Dimanche 17 novembre 1889, 14 heures. Ils sont nombreux à se presser rue de Paris pour entrer au lycée Banville et déjà très nombreux dans les cours intérieures. Chacun souhaite s’associer à l’hommage qui va être rendu aux cinq anciens élèves morts au cours de la dernière guerre. C’est de celle de 1870-71 qu’il s’agit. Malheureusement, les générations suivantes ne perdront rien pour attendre.

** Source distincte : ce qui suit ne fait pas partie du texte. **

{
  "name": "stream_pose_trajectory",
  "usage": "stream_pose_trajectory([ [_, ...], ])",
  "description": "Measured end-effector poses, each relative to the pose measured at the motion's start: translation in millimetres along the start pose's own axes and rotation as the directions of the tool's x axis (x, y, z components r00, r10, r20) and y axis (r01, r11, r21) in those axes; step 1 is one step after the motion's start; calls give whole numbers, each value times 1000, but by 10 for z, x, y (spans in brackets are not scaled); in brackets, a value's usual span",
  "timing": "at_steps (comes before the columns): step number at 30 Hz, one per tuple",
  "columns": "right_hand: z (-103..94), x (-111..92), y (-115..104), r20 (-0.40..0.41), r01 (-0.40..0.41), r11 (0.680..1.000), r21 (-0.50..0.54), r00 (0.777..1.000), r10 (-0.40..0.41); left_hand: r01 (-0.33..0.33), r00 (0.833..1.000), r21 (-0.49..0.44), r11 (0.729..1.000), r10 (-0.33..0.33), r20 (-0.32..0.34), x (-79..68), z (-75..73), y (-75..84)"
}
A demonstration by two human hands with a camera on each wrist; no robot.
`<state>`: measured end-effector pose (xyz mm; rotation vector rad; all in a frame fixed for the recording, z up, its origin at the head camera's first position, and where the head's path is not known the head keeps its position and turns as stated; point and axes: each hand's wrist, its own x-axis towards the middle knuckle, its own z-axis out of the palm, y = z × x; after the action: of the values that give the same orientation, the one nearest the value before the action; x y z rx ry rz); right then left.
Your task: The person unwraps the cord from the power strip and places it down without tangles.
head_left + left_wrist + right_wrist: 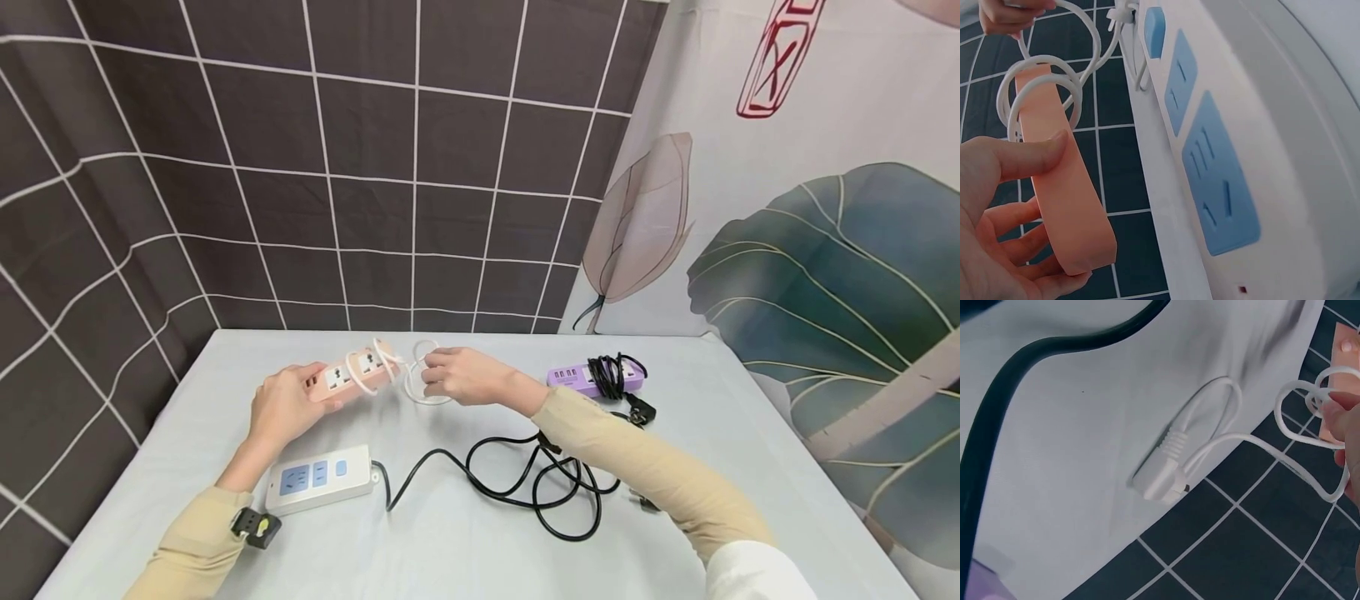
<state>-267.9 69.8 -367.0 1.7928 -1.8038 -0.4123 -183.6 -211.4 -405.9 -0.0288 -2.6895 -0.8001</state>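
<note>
My left hand [283, 407] grips one end of a pink power strip [330, 385], thumb on one side and fingers around the other. Loops of its white cord [1041, 62] wrap the strip's far end. In the right wrist view my right hand [1349, 434] pinches that cord [1291, 464] between thumb and fingers. The cord's white plug [1159, 475] lies on the table beyond the right hand. Just below the left hand rests a white power strip with blue sockets [322, 479], which fills the right side of the left wrist view.
Loose black cord [517, 492] runs from the white strip in coils across the table middle, partly under the right forearm. A purple power strip [573, 377] with black cord wound on it sits at the back right. A dark tiled-pattern cloth [375, 208] hangs behind the white table [450, 558].
</note>
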Motion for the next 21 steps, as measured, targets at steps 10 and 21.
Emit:
stream_pose_trajectory([
  [10, 55, -85, 34, 12, -165, 986, -12, 986, 165, 7, 1000, -22, 1000, -7, 13, -6, -2, 4],
  [21, 122, -93, 45, -15, -313, 948, -62, 950, 313, 7, 1000, -29, 1000, -7, 15, -18, 13, 33],
])
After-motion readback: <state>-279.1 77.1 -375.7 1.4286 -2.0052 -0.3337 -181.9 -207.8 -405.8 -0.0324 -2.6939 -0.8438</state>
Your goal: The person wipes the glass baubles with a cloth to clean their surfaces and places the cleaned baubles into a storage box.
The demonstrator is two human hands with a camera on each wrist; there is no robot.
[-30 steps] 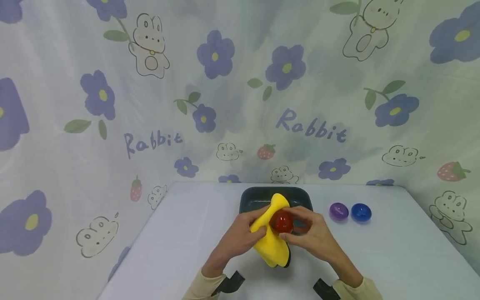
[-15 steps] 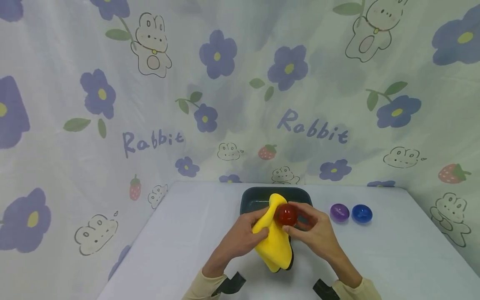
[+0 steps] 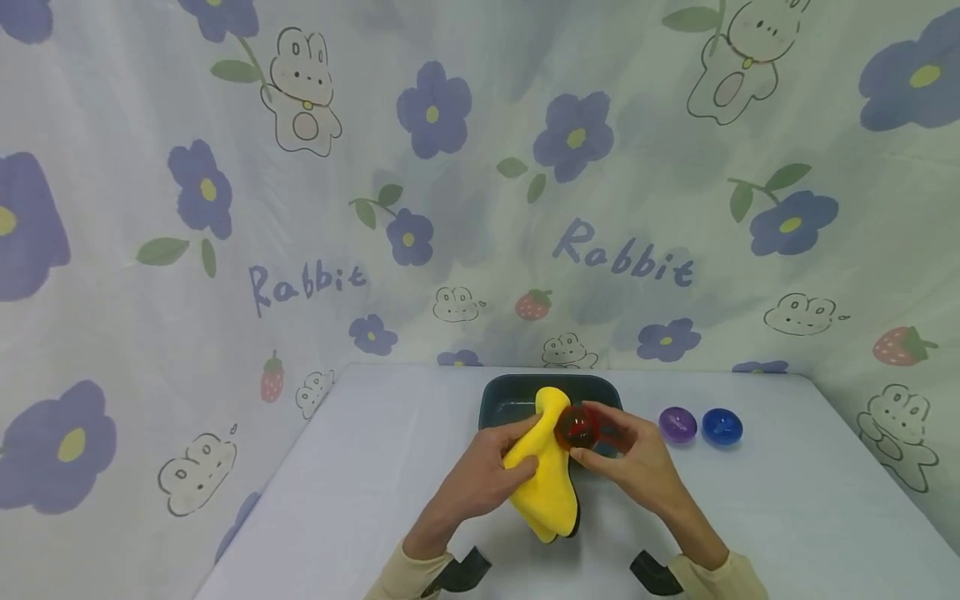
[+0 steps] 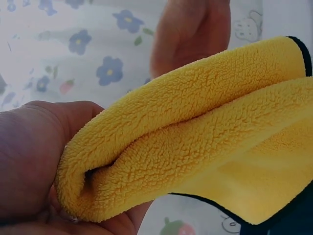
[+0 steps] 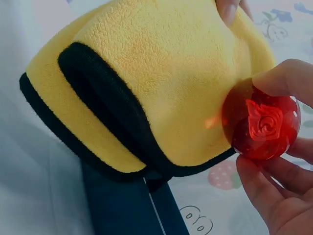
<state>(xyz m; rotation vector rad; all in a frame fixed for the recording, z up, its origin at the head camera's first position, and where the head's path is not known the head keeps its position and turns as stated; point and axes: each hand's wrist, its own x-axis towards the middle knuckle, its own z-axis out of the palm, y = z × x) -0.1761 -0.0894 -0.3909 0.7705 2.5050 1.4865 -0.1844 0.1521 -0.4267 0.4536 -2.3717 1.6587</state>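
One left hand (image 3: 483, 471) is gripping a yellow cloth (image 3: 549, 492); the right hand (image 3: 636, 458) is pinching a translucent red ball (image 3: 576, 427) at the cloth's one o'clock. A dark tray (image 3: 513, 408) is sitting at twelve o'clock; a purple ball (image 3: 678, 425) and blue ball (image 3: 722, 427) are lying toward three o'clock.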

Des drapeaux tricolores marqués R.F. sont accrochés un peu partout dans l’établissement pour rappeler la France, la République, la Patrie. L’estrade est dressée dans une salle très longue et oppressante car basse de plafond.
A l’entrée des officiels, la Lyre moulinoise, installée dans une salle latérale, entame la Marseillaise. La cérémonie est présidée par monsieur Seuillet, président de l’association des anciens élèves et conseiller général. Il est entouré de monsieur Micé, recteur de l’académie de Clermont, monsieur Vincent, préfet de l’Allier, du général Duffaud, d’Alphonse Ville, maire de Moulins.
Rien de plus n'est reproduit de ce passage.